All that should come back is the lines of the data below from the one containing "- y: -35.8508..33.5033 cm" to the one containing "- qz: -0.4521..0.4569", inclusive, exactly as they stand.

***** ENTRIES PROVIDED

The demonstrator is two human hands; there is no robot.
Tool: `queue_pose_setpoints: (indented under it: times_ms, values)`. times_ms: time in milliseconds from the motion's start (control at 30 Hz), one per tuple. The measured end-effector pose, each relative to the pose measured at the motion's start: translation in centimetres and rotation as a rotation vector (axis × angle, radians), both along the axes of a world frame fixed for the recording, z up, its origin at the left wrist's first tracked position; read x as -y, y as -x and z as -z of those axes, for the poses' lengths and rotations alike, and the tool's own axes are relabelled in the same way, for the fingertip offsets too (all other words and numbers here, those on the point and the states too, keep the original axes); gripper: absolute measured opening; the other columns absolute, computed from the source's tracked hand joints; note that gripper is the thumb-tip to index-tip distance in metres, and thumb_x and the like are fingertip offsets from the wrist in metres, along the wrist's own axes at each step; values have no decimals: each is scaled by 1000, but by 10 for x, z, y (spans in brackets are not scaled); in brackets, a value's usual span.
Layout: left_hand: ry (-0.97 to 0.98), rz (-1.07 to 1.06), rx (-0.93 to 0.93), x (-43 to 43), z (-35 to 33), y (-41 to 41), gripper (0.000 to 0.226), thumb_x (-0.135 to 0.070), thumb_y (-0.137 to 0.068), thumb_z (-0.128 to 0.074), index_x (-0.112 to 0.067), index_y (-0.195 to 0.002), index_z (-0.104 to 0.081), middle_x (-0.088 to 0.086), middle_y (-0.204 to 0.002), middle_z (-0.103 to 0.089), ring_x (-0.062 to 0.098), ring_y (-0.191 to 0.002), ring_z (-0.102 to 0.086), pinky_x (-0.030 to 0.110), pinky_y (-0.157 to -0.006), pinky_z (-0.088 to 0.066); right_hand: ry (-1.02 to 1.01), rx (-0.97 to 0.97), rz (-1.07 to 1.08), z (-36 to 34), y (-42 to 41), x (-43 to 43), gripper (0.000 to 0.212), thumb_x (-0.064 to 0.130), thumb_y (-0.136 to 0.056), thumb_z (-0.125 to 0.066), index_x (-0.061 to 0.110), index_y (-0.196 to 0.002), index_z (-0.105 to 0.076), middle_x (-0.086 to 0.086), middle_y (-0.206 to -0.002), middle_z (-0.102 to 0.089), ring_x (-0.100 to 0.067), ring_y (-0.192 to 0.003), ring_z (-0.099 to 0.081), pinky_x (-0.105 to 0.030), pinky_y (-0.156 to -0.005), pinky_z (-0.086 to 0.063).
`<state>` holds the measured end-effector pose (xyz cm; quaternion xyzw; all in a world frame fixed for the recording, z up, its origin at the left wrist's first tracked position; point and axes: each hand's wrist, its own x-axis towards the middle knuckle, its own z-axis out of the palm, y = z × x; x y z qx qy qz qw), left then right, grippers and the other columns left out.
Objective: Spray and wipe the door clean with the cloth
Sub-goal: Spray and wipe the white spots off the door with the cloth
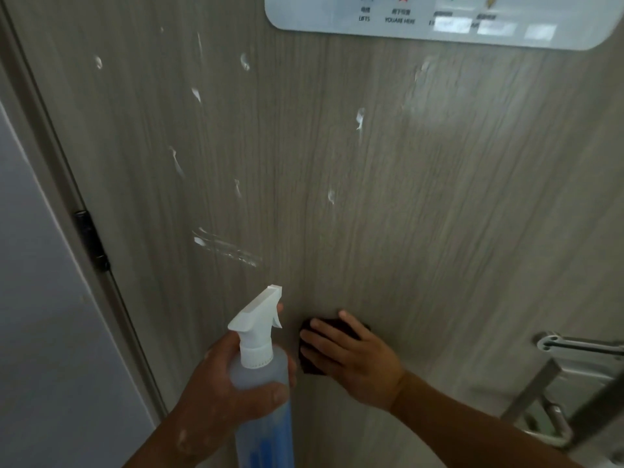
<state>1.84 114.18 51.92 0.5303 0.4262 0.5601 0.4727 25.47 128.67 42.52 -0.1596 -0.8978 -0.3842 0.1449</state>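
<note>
head view: left hand (pixel 233 383) fingers clamped on the spray bottle (pixel 261 376) at lower centre; right hand (pixel 351 356) fingers straight and apart, pressing the dark cloth (pixel 305 363) on the foam-streaked door (pixel 405 197).

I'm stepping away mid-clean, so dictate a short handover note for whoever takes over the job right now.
Left hand: grips the clear plastic spray bottle with a white trigger head.
Right hand: fingers straight, pressing the dark cloth flat on the grey wood-grain door, left of the metal handle.
Done: door sprayed.
Left: white foam streaks above the cloth not yet wiped.
</note>
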Motion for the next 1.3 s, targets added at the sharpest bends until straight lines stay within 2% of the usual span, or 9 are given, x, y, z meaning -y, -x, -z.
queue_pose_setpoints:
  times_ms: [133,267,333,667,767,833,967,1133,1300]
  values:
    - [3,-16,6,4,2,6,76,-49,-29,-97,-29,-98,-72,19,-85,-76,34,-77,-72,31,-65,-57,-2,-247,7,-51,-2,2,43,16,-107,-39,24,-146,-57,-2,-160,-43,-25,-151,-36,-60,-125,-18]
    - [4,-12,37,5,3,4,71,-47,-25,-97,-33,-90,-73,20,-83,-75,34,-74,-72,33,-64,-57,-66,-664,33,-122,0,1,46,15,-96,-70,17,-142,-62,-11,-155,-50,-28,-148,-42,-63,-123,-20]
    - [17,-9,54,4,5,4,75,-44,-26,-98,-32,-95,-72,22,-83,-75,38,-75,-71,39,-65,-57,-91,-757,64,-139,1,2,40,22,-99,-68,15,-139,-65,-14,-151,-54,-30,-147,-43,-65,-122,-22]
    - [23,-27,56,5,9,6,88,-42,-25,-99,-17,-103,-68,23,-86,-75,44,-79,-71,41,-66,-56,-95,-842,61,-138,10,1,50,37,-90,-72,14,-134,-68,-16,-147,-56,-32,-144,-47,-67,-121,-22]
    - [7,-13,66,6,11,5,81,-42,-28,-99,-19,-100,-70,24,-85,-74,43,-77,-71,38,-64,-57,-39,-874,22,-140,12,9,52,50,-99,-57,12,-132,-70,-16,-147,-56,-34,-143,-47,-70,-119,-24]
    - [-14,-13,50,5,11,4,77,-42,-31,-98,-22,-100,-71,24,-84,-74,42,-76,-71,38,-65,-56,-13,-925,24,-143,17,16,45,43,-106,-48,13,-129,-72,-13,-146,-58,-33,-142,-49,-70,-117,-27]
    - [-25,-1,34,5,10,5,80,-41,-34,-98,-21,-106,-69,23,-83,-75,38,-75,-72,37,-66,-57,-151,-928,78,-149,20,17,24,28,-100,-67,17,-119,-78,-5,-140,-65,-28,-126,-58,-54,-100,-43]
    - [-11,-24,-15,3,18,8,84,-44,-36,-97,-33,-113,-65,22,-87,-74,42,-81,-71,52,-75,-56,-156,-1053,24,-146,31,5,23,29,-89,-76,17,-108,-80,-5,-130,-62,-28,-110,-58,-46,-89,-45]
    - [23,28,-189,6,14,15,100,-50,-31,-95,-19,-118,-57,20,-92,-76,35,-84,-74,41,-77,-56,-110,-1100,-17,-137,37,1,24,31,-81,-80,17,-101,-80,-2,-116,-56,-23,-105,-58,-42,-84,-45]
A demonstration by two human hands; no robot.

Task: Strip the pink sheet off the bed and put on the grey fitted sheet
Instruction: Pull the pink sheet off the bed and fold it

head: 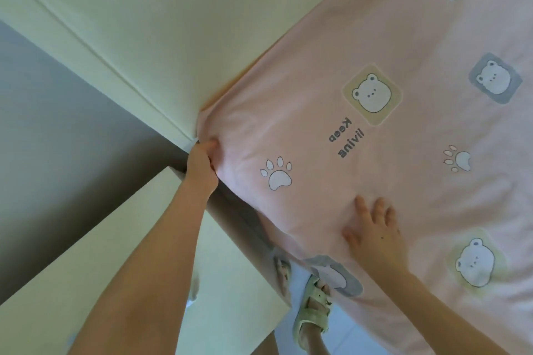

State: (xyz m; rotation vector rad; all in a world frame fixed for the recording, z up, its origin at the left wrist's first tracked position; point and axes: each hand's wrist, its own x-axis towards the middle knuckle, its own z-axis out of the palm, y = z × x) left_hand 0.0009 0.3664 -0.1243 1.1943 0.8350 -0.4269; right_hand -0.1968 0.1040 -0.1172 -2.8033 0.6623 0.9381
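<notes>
The pink sheet (375, 181), printed with bears, paw prints and the words "Keep living", covers the bed across the right half of the view. My left hand (202, 164) is shut on the sheet's corner, right where the bed meets the cream headboard (144, 37). My right hand (375, 230) rests flat on the sheet near the bed's side edge, fingers spread. The grey fitted sheet is not in view.
A cream bedside cabinet (115, 268) stands close against the bed's corner, under my left arm. The grey wall (43, 124) is at the left. My sandalled foot (313, 317) stands on the pale tiled floor in the narrow gap beside the bed.
</notes>
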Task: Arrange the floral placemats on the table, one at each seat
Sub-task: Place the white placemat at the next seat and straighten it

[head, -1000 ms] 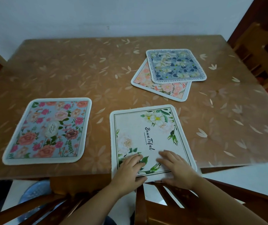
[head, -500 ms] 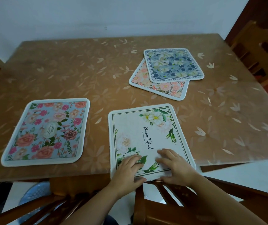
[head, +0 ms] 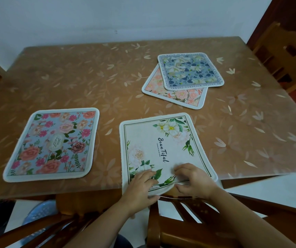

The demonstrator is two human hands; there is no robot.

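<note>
A white placemat [head: 161,140] with green leaves and the word "Beautiful" lies at the table's near edge, its near end hanging over the edge and curling up a little. My left hand [head: 140,187] has fingers on top of that end and the thumb under it. My right hand [head: 195,181] pinches the same near edge beside it. To the left, a pink-rose placemat [head: 54,142] lies flat. At the far right, a navy-blue floral placemat [head: 188,70] sits partly on top of a peach floral placemat [head: 179,97].
The table [head: 90,77] has a brown cover with a pale leaf pattern and stands against a white wall. A dark wooden chair back [head: 188,221] is right below my hands. Another wooden chair [head: 283,56] stands at the right side.
My fingers have curled from lying flat on the white placemat to gripping its near edge, which now lifts slightly. The other mats have not moved.
</note>
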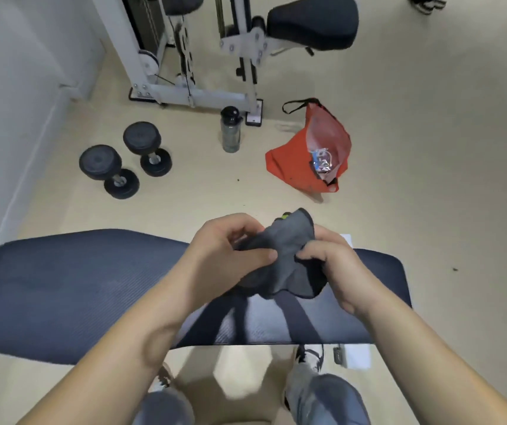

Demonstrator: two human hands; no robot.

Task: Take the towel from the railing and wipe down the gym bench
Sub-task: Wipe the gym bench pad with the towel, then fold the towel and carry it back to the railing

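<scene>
Gym bench (71,289) | both hands (227,256) (332,265) bunching towel (282,259) | no legible writing

1. The single head view looked steeply down from above the person's forearms.
2. It faced toward twelve o'clock, across the bench (71,289) to the floor (430,148) beyond.
3. Both hands sat close, near centre.
4. No second view shared the scene.
</scene>
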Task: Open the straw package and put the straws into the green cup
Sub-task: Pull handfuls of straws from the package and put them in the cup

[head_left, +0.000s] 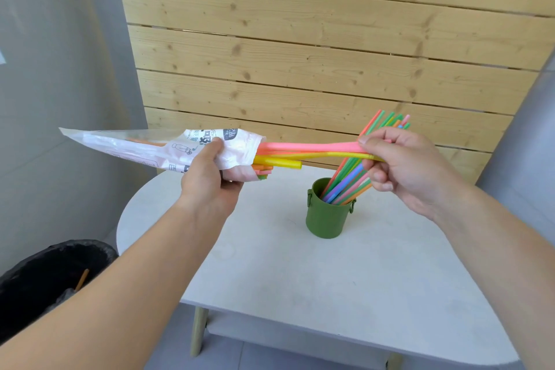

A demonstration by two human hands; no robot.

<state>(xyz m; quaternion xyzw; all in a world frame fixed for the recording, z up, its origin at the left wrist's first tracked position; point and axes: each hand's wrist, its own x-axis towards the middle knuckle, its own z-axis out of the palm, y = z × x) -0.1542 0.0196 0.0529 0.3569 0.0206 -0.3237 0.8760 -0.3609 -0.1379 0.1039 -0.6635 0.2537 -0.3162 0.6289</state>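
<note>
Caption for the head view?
The left hand grips the straw package; right hand pinches pink and yellow straws near the green cup.

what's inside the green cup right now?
A bundle of coloured straws stands in the green cup, leaning right, tops well above the rim. The right hand covers their middle; the cup wall hides their lower ends and the cup's bottom.

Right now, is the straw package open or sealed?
Open: straws stick out of the package; the right hand pinches them while the left hand grips it.
</note>
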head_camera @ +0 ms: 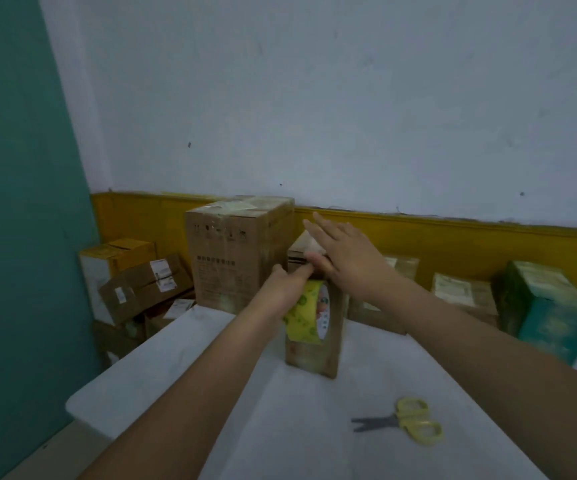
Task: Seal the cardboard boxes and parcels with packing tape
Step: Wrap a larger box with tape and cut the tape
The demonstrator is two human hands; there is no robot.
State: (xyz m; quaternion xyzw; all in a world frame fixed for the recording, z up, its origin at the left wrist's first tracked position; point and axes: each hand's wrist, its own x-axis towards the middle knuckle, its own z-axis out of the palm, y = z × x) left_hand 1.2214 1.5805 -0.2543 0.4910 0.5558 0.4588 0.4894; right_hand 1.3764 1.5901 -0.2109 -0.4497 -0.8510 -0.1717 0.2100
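So there's a small brown box (315,356) standing upright on the white bench (211,375), about the middle of it and toward the far edge. The left hand (285,287) has its fingers curled round a yellow tape roll (306,311) and holds it right against the box's near face, up by the top edge. The right hand (344,259) is flat with the fingers straight and together, laid over the top of the box with the thumb down at the front edge. It's a bit blurred, so I can't tell how hard it's pressing. Yellow-handled scissors (406,421) lie on the bench nearer the person and off to the right, well apart from the box, blades pointing left. Just behind the box on the left is a big box (235,258) with tape across its top. A green box (550,313) sits over on the right, and there's a heap of smaller cartons (145,285) down at the left by the teal wall (20,202).
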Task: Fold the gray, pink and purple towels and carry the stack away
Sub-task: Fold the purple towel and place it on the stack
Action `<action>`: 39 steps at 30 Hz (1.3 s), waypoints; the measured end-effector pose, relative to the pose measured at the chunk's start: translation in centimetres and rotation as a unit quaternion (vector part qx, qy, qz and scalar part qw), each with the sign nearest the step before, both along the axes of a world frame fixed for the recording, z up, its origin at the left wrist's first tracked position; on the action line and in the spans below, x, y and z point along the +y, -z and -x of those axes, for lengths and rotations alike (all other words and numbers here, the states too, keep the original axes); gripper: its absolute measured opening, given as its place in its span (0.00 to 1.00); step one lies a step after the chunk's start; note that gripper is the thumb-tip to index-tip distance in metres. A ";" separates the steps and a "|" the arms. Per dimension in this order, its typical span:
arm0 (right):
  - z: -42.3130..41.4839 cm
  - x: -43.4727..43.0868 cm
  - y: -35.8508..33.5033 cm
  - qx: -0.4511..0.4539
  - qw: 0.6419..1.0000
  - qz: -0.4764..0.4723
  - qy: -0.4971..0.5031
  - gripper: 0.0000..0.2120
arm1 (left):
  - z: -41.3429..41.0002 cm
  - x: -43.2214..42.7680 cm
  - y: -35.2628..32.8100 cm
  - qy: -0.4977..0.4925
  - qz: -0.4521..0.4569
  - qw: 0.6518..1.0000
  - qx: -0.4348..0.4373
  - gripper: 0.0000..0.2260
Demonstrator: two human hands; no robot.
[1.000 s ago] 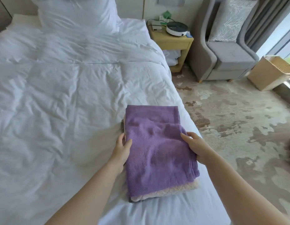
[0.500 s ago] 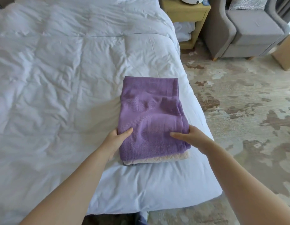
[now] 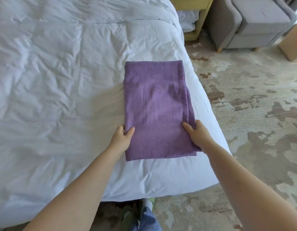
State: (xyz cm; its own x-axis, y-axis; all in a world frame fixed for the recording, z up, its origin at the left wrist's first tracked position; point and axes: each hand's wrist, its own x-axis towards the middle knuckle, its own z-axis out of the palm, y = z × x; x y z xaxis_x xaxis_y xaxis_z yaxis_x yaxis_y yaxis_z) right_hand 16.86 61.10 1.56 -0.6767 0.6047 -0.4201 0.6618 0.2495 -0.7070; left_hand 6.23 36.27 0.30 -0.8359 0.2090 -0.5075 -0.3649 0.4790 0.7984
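A folded purple towel lies on top of the stack near the right corner of the white bed. It covers the towels beneath, so the pink and gray ones are hidden. My left hand grips the stack's left edge, thumb on top and fingers tucked under. At the right edge my right hand holds the stack the same way, thumb lying on the purple cloth. The stack's near end reaches past both hands toward me.
A yellow nightstand with white linen on its shelf stands beyond the bed. A gray armchair and a cardboard box sit at the far right. Patterned carpet runs along the bed's right side. My leg shows below.
The camera has tilted down and come closer. Both hands have slid to the stack's sides and taken hold; the pink edge seen under the purple towel earlier is no longer visible.
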 end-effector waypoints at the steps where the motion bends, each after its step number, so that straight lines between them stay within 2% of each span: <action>1: -0.2 0.0 0.1 -0.005 1.000 -0.007 0.004 0.16 | -0.1 -0.1 0.1 0.006 0.006 1.000 0.006 0.12; 7: 1.0 1.4 -1.8 -0.007 0.997 0.061 0.038 0.23 | 2.3 0.1 -0.6 0.012 0.012 0.999 -0.044 0.22; 12: 4.9 3.5 -2.2 -0.008 0.989 0.145 0.032 0.20 | 6.6 2.2 -0.3 -0.022 -0.015 0.996 -0.082 0.23; 17: 11.3 5.8 -1.7 0.044 0.975 0.213 0.054 0.20 | 11.9 5.5 -0.2 -0.054 -0.077 0.992 -0.081 0.20; 22: 17.5 7.6 -1.6 0.063 0.975 0.203 0.063 0.18 | 17.1 9.0 -0.6 -0.115 -0.088 0.989 -0.015 0.16; 24: 19.4 8.1 -1.5 0.083 0.974 0.199 0.074 0.19 | 19.1 9.9 -0.8 -0.134 -0.091 0.987 -0.018 0.16; 26: 20.8 8.6 -1.6 0.101 0.977 0.169 0.075 0.18 | 21.0 10.4 -1.5 -0.144 -0.126 0.981 -0.030 0.16; 29: 22.3 9.6 -2.0 0.169 0.975 0.130 0.057 0.11 | 23.4 10.4 -2.6 -0.141 -0.182 0.973 0.015 0.17; 32: 23.6 10.4 -1.4 0.212 0.967 0.132 0.059 0.11 | 24.9 10.0 -2.4 -0.139 -0.202 0.968 0.046 0.15; 34: 24.3 10.5 -0.2 0.175 0.977 0.111 0.055 0.12 | 25.3 10.0 -1.2 -0.132 -0.153 0.978 0.049 0.11; 37: 24.6 10.1 1.9 0.105 0.991 0.059 0.052 0.15 | 24.9 10.4 0.9 -0.130 0.011 0.989 0.065 0.14; 39: 24.6 9.9 2.0 0.090 0.995 0.016 0.046 0.15 | 23.7 10.5 0.8 -0.119 0.140 0.971 0.155 0.18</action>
State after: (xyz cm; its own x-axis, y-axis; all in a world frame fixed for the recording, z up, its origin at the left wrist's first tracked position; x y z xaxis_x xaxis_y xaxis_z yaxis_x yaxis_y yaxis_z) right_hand -7.76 71.03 -0.45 -0.6849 0.6561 -0.3171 0.5427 0.1689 -0.8228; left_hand -17.49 46.78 -0.46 -0.9653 -0.1176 -0.2332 -0.2545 0.6246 0.7383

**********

TASK RESPONSE
  - y: -35.8508..33.5033 cm
  - qx: -0.4511..0.4539
  - qw: 0.6419..1.0000
  - qz: -0.4764..0.4723
  - qy: -0.4971..0.5031
  - gripper: 0.0000..0.2120
arm1 (left):
  - z: -41.3429..41.0002 cm
  - x: -43.2214..42.7680 cm
  - y: -35.2628..32.8100 cm
  - qy: -0.4977..0.4925
  - qz: -0.4521..0.4569

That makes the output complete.